No he sentido tanto pánico desde la infancia. Al menos así lo creo, que fue en la infancia.
—Toma, ve y compra el periódico. Y no te quedes por ahí.
—No, papá —contesté y salí rumbo a la panadería del barrio donde vendían el periódico. A la mitad de la cuadra vi correr un perro y cuando presentí que venía en mi dirección me asaltó el pánico, y fue allí la primera vez que mi cerebro se quebró. Conocía al perro, sabía su nombre, no veía por qué venía a atacarme. Era sencillo decir su nombre, o gritar tranquilo o quieto o incluso pedir ayuda. Pero, por primera y última vez, grité:
—Paracaidista, polvo, brazo, tarde, ella, sonó.
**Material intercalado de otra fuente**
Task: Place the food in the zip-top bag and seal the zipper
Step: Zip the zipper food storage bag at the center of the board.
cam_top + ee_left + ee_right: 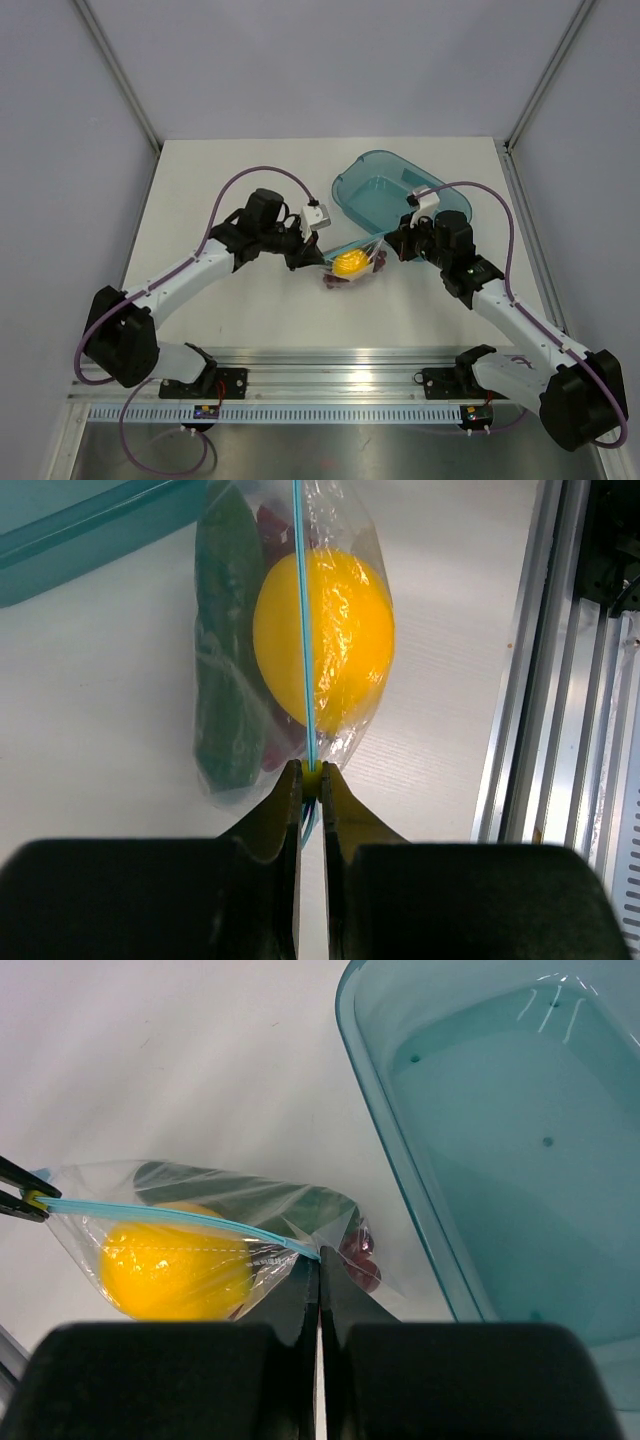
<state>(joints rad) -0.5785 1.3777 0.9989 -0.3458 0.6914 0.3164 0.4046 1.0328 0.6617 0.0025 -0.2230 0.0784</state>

El enorme perro puso las dos patas sobre mi pecho y caí de espaldas. No recuerdo que el perro me lamiera la cara o que aullara porque yo no despertaba —como afirmaron los vecinos—. Recuerdo el hospital, a mi padre llorando, a un doctor diciendo que podía ser pasajero.
Ahora recuerdo la palabra pánico, como cuando el perro venía a atacarme, pero yo tengo el arma, disparo y don Alberto cae. Todo eso ya lo sabía. Pero no entiendo porque doña Inés entra gritando, porque no se va al cuarto mágico, porque no sale a decirme cuándo nos vamos a un sitio que se llama Calais, desde donde podremos ver unos acantilados al otro lado del mar, no sé porque toma una barra de metal y viene amenazante a golpearme con todas sus fuerzas en el cráneo. Quisiera pensar en las palabras correctas, quisiera ordenarlas y que dijeran: solo hice lo que me dijiste iba a ser nuestro recuerdo secreto. Pero mi cerebro se ve abarrotado por otras palabras: incomprensible, cielo, olvido, luces, dios, unidos, nadie, antes, pasión, aleja, tristeza.